Production is speeding up. BYD is ramping up manufacturing for its Blade Battery 2.0 packs. They had no choice really. Supply shortages stalled deliveries for several flash-charge vehicle lines across the group including the Fang Cheng Bao sub-brand. It got messy.
Xiong Tianbo, the general manager for Fang Cheng Bao, made it clear on May 19. The Tai 3 SUV deliveries are normal now. He said teams were physically dispatched to factories in Shaanxi Anhui and Zhengzhou to force the bottleneck open. Staff were sent in. Output capacity was cranked.
The squeeze was real
Earlier this year BYD admitted their production fell behind demand. People wanted these new fast-charging EVs. They ordered them en masse.
The pressure cooker moment came when the BYD Great Tang SUV launch slipped. More than 100000 pre-sale orders flooded in. The volume strained the allocation of Blade Battery 0.0 packs across the expanding lineup. Simple math. Not enough cells.
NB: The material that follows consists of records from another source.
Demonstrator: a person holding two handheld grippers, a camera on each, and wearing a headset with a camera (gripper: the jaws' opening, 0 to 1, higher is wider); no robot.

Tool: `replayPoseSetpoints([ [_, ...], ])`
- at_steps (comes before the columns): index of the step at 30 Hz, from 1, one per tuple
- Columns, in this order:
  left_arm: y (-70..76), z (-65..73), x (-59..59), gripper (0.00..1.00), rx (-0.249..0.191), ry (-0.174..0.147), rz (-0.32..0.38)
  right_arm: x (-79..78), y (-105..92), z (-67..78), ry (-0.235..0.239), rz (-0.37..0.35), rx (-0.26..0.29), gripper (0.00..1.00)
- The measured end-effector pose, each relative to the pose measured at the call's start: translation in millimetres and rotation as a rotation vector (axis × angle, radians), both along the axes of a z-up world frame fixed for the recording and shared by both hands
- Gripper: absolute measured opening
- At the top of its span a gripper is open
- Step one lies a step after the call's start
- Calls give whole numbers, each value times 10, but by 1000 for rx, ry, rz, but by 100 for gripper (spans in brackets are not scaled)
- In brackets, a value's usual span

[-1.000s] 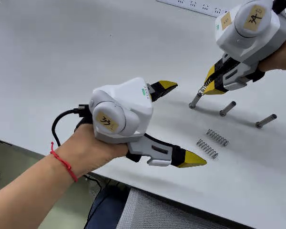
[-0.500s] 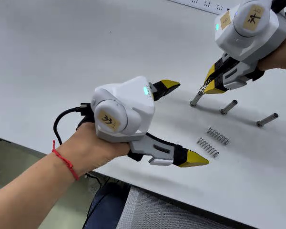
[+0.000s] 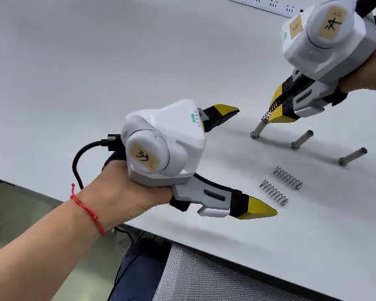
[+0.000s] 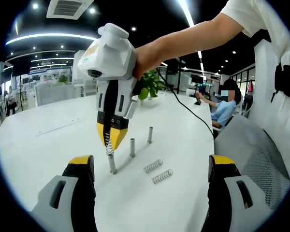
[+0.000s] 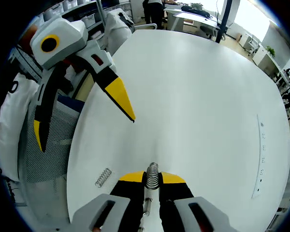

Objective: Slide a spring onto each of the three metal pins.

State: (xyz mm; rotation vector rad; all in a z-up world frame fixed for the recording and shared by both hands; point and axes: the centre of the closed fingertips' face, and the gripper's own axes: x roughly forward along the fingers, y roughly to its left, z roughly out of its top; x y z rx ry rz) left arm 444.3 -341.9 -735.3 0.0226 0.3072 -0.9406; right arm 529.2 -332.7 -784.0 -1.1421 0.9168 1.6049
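Right gripper (image 3: 272, 116) is clamped on a spring (image 4: 108, 144), pointing straight down at the end pin (image 4: 112, 165), axes roughly lined up. Left gripper (image 3: 245, 162) hangs wide open, well apart.

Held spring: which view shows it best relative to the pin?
Left gripper view: the spring shows side-on, hanging from the right gripper with its lower end at the top of a pin. Head view shows it small beside the jaws; right gripper view shows it end-on between the jaws, pin mostly hidden.
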Motion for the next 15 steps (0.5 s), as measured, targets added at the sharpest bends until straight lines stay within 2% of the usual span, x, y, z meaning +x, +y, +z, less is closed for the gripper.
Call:
replayPoseSetpoints([
  [15, -16, 15, 2, 97, -14, 2, 0, 5, -2, -61, 2, 2, -9, 7],
])
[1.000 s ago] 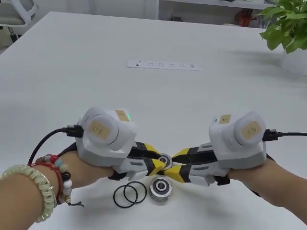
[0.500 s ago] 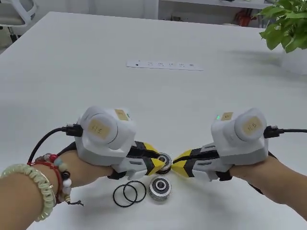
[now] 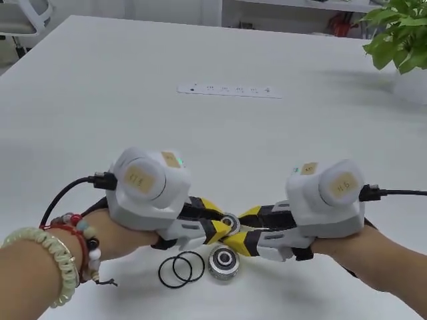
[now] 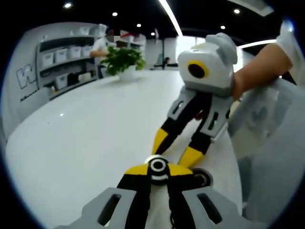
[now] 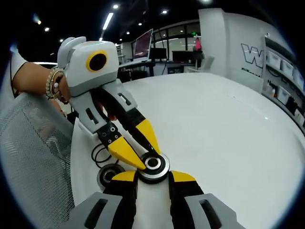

But Xiong confirmed every variant of the Tai 3 is back on track. Rear-wheel drive. Four-wheel drive. Even the models with the God’s Eye B driver-assistance system are shipping. Regular delivery resumes.
More cars. Soon enough.
Things aren’t fully relaxed yet. Allocation remains tight.
If you ordered early you get your car. If you wait you wait.
Here is the upcoming rollout according to Xiong:
* The Tai 7 EV flash-charge version is already trickling out in some Chinese cities. Full scale starts early June.
* The Bao 8 and Bao 5 flash-charge versions follow in mid-June.
These aren’t cheap cars. Both SUVs start at 299800 yuan that’s roughly $44100. But they pack punch. They use that second-generation battery and new charging tech. Plus the DiSus-P Ultra system. It lets the car lift wheels for tire changes or low-speed three-wheeling. Up to 300mm of wheel lift clearance. It’s gimmicky maybe. It works though.
Sales numbers are impressive despite the chaos.
On May 20 Fang Cheng Bao passed 400000 cumulative sales. The Tai 7 alone passed 150000. April saw 21138 cars sold. That’s an 110.6-year-on-year jump.
Why do we keep trusting manufacturers to fix supply chains just before launch?
Under the hood
There’s noise around the battery tech too. A third-party teardown circulated online this month. Critics slammed the team’s methods but the defenders held firm. The pack underwent a 40-hour freeze test before they cracked it open. The disassembly took eight hours. Inside was a 170-cell configuration.
BYD hasn’t said how many batteries it can actually make per day. Capacity numbers stay quiet.
The market reacts anyway. December 2025 remains the high-water mark for monthly deliveries with 48161 units. April 2026 was solid at 21k but half that peak. The momentum is there. The bottlenecks are easing. For now.